How to decrease fMRIPrep runtime when working with large datasets?

fMRIPrep leverages PyBIDS to produce a layout, which indexes the input BIDS dataset and facilitates file queries. Depending on the amount of files and metadata within the BIDS dataset, this process can be time-intensive. As of the 20.2.0 release, fMRIPrep supports the --bids-database-dir <database_dir> option, which can be used to pass in an already indexed BIDS layout.

The default fMRIPrep layout can be generated by running the following shell command (requires PyBIDS 0.13.2 or greater):

pybids layout <bids_root> <database_dir> --no-validate --index-metadata

where <bids_root> indicates the root path of the BIDS dataset, and <database_dir> is the path where the pre-indexed layout is created - which is then passed into fMRIPrep.

By using the --force-index and --ignore options, finer control can be achieved of what files are visible to fMRIPrep.

Note that any discrepancies between the pre-indexed database and the BIDS dataset complicate the provenance of fMRIPrep derivatives. If --bids-database-dir is used, the referenced directory should be preserved for the sake of reporting and reproducibility.

Error in slice timing correction: insufficient length of BOLD data after discarding nonsteady-states

Typically, the scanner will be in a nonsteady state during a few initial time points of the acquisition, until it stabilizes. These nonsteady states (also called dummy scans) typically show greater T1 contrast and higher average intensity, and therefore potentially are detrimental if used in the interpolation of slice timing corrections. Hence, nonsteady states are discarded by the slice timing correction tool (in this case, AFNI’s 3dTShift). However, 3dTShift requires that at least five (5) time points are present in the target series, after dismissing the initial nonsteady states.
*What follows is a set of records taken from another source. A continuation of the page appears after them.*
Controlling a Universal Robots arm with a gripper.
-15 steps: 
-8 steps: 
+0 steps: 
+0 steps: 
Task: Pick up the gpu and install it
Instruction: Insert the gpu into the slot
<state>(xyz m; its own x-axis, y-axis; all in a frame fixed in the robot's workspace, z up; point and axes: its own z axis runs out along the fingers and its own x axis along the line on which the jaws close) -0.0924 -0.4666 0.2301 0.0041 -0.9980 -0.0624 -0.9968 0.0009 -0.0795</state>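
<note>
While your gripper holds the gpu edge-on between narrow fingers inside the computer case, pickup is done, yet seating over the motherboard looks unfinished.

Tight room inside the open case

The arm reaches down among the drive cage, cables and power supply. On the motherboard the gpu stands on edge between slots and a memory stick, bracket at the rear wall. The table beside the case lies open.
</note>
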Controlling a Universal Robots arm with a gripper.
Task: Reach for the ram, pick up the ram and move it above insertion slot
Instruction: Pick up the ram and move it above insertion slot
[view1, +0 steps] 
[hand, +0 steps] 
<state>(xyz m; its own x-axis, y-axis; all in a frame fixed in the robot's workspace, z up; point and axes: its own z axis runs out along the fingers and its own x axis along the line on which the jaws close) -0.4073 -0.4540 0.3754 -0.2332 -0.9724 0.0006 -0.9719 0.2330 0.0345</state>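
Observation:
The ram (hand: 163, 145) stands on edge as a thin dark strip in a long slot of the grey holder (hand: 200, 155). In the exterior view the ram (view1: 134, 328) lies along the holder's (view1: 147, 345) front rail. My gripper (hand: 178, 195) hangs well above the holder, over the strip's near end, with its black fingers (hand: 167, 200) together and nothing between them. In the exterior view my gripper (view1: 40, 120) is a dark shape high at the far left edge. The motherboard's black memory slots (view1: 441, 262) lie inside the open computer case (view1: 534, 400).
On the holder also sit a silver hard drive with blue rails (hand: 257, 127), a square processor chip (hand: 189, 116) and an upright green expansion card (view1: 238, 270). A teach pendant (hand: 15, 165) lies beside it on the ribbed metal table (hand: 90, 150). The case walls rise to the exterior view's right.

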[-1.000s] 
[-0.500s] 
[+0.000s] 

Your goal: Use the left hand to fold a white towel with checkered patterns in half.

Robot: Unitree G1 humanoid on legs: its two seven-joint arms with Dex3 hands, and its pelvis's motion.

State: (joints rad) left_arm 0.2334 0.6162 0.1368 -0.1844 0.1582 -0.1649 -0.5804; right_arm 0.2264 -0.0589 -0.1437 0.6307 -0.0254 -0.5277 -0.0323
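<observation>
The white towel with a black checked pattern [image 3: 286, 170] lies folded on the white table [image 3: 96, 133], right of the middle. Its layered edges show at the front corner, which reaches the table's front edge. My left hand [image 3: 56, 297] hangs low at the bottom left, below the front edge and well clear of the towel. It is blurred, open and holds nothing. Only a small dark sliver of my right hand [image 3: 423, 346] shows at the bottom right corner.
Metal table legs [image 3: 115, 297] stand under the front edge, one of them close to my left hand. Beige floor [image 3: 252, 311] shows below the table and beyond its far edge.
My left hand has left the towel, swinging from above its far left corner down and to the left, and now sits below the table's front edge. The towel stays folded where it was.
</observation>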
fMRIPrep estimates the number of nonsteady states within the pipeline, unless the parameter is provided by the user with the argument --dummy-scans <num>. Either way, if the number of nonsteady states is, say 4, then the length of the BOLD series must be greater than 8. If you encounter this error, first check that the number of nonsteady states is not suspiciously large (it typically ranges from zero to five). Next, if the number of nonsteady states is reasonable, consider why your BOLD time series are so short and whether slice timing correction is appropriate under these conditions. Finally, you can either skip the slice-timing correction with the argument --ignore slicetiming or enforce a number of nonsteady states lower than the maximum for your data with --dummy-scans <num>. Please note that both strategies will apply to all tasks and runs that are to be processed.